Only lines holding the word "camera" are needed; copy each of them from the material.

The records Start Marker

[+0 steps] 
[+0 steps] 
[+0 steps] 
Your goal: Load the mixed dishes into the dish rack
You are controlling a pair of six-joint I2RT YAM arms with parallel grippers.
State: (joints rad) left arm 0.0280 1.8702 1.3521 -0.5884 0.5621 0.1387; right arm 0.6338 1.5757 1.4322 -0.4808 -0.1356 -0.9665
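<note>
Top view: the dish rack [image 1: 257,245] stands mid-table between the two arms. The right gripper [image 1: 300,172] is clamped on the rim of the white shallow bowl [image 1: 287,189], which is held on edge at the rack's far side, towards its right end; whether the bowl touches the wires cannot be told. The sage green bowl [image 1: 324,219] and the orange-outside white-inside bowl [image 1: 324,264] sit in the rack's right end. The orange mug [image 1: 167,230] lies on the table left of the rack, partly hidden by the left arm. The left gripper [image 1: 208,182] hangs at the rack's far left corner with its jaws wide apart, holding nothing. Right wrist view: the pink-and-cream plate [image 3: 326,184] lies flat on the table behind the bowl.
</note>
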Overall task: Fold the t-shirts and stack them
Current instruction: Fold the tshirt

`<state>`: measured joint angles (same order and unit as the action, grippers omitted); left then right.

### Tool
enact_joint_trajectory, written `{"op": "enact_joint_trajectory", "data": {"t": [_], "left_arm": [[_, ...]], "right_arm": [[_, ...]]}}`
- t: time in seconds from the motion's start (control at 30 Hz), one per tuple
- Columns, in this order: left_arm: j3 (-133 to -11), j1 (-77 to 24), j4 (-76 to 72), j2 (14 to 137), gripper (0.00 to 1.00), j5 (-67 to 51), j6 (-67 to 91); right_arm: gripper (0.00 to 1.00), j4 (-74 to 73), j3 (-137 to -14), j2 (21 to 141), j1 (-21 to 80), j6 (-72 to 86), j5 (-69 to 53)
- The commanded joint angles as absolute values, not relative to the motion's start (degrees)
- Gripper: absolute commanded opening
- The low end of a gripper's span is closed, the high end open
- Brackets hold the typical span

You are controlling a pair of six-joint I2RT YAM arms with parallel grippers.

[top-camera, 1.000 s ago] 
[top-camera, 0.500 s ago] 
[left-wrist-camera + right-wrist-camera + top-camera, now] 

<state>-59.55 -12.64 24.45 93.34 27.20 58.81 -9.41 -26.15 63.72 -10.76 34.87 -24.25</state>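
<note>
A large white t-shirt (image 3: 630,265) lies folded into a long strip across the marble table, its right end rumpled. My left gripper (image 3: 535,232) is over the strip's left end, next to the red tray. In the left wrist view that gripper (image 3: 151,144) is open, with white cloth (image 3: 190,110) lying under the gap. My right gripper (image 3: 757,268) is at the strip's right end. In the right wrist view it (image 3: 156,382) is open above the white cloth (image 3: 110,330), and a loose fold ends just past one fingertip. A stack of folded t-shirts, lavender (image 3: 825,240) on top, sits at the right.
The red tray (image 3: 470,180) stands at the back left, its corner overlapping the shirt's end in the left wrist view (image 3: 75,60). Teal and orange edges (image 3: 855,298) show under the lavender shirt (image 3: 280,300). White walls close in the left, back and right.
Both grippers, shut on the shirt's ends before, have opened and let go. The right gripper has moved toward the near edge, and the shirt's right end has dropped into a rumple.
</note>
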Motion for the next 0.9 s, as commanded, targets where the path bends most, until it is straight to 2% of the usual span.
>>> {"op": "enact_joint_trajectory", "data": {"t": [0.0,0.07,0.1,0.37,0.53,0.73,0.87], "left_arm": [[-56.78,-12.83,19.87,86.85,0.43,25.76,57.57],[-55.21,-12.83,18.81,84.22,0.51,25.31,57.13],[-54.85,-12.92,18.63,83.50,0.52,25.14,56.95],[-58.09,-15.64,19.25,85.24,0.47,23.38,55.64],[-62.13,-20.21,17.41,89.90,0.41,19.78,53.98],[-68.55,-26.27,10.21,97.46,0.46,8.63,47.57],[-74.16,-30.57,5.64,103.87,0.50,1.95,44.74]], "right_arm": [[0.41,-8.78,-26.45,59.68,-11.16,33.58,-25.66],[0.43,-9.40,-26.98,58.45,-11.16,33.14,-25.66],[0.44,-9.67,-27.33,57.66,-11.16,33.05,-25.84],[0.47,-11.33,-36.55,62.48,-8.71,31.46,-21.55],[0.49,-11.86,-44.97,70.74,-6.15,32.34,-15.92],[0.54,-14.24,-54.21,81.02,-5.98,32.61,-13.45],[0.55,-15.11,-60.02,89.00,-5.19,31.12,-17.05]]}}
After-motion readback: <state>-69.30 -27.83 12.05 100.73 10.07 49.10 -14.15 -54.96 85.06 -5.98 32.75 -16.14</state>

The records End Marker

• **Result**:
[top-camera, 1.000 s ago] 
[top-camera, 0.500 s ago] 
[left-wrist-camera + right-wrist-camera + top-camera, now] 

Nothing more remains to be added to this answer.